The next day, today, we embarked on our adventure. We first went to the post office to buy money orders. Did you know you can buy a money order for 35 cents? The only problem is that money orders can only be in increments of $1,000, and they get mad when you try and get more than $2,000 in money orders. Needless to say, they were mad. Then you walk over to the bank and cash your money orders. The bank apparently can only cash out $2,500 in money orders a day, so they got mad at me too. After pissing off both the post office and the bank, we went off base and exchanged our money for Won and started heading up to Osan. As an aside, the dollar is devaluing so we get less and less won every time we go to the money exchange. When I first got here I exchanged at 1,080W per dollar and today I exchanged for 1,040W per dollar. Thanks a lot, America.
We took a taxi to the train station and took the subway to Osan and took a taxi to the car dealership. Upon arrival we signed a mountain of paperwork, did a quick test drive, and negotiated in some free gas and an oil change. Scoooore. The bad news is by the time we left it was 2:30- a waste of the day. We headed back home with our new cars and started the process of registering our cars.

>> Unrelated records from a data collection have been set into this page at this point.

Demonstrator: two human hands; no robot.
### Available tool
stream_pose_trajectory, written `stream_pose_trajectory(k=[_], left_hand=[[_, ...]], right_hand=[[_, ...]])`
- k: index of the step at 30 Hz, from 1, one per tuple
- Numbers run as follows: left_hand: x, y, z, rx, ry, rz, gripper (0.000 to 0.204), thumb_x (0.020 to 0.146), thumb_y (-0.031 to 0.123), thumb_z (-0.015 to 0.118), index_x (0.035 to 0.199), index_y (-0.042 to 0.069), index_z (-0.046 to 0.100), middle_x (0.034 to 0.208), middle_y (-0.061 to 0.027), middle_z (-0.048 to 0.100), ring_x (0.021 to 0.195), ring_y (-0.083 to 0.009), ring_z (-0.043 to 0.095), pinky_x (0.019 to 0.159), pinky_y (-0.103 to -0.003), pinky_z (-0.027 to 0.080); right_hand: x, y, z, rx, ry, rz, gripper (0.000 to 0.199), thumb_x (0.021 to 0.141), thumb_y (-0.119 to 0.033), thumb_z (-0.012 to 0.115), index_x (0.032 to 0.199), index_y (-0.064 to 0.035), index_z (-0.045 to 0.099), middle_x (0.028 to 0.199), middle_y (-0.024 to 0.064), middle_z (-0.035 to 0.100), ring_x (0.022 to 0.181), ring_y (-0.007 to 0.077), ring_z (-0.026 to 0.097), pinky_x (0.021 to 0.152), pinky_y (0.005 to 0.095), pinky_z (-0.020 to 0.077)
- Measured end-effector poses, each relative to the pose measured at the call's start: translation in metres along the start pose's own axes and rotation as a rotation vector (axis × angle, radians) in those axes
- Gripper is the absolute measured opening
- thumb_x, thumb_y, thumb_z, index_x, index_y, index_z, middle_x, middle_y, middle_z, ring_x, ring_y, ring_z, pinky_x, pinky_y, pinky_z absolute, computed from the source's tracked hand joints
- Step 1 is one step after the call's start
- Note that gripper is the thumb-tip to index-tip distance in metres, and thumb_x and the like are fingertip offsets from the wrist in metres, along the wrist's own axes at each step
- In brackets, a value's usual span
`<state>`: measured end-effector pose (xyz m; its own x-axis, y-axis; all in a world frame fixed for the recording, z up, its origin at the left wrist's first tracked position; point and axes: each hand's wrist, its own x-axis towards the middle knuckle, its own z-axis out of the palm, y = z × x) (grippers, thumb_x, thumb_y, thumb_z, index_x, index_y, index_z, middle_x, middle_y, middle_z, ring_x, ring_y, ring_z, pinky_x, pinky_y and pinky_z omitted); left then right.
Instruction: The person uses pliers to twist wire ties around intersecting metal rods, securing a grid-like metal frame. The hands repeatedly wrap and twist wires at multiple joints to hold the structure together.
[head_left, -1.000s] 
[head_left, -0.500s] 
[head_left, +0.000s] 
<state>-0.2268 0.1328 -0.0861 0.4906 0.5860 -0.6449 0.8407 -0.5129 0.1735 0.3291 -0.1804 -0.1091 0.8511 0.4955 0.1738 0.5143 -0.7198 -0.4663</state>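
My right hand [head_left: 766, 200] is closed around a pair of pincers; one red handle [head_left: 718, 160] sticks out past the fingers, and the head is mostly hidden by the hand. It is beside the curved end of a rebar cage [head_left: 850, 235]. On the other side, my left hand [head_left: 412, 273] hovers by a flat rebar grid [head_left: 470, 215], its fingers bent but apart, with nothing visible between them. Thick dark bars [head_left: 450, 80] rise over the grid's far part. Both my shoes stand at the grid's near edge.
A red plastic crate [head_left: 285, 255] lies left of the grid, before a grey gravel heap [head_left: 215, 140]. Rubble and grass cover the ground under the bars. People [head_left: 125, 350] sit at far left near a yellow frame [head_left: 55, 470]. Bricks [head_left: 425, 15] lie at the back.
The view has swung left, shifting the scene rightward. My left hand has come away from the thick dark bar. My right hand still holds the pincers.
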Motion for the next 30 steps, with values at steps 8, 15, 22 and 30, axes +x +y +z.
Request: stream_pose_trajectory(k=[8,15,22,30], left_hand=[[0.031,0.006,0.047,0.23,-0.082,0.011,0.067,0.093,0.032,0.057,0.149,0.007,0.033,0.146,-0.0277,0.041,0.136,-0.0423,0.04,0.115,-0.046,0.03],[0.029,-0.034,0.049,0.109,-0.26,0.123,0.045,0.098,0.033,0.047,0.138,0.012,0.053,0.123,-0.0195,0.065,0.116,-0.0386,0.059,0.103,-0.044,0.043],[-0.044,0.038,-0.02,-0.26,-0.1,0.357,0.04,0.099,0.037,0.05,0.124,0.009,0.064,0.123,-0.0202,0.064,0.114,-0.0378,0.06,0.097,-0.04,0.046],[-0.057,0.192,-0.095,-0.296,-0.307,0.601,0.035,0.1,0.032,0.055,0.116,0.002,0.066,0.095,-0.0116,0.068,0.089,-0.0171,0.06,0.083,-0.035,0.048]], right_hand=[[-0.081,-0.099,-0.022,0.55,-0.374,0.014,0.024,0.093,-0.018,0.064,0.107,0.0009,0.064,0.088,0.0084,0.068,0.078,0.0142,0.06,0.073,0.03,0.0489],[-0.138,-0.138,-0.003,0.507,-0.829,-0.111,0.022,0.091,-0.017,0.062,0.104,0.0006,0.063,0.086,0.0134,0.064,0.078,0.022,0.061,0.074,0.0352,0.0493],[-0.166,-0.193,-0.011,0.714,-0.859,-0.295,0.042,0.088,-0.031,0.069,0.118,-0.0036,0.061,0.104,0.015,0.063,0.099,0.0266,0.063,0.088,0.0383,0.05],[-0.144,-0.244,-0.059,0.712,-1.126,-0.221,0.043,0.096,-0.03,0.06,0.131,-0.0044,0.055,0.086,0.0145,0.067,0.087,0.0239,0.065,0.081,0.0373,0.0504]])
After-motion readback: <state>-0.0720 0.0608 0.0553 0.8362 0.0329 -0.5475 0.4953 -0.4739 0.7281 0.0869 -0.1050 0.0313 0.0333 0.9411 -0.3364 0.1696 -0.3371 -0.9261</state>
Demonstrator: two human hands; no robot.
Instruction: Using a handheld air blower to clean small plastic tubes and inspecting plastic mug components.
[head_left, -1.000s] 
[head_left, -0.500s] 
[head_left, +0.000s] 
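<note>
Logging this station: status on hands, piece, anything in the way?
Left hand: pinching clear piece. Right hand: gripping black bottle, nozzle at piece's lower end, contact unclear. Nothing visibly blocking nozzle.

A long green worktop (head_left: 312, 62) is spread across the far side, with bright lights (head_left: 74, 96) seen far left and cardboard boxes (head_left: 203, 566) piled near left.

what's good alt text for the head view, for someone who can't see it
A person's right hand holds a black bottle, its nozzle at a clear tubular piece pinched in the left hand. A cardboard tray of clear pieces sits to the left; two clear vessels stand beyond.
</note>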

In Korea you have to register your car based on the city it resides in. For example, we bought in Osan. So we have to register in Pyeongtaek. You also have to register on base. You can’t get on base without registration. So we had to go to a temporary inspection area and have dogs sniff our cars, get out and stand against a wall while they searched the cars, all while a Korean guard is standing there with a 12 gauge shotgun looking at you. It was quite pleasant. Then you have to show all your paperwork and get a temporary pass on base. Then you go out that gate and go in another gate, and head over to the auto shop where they “inspect” your car for $20. This inspection consists of making sure your lights, blinkers, horn, and wipers work. I’m not kidding. It was the biggest waste of $20 I’ve ever had. I probably would have had more fun lighting a $20 bill on fire.
So that’s where our day ended because we ran out of time. Tomorrow we register at Pyeongtaek city hall, and go back to base and get our base registration. What a run around!
And well, here’s the moment you have all been waiting for- my trusty steed. This is the last time this will ever be clean, so enjoy it while it lasts.
As an aside, I have no idea why relocation allowances should be taxed. Yes, I submitted as a lump sum but why should I be taxed on relocation at the same rate as I am for income? -__- Upsetting.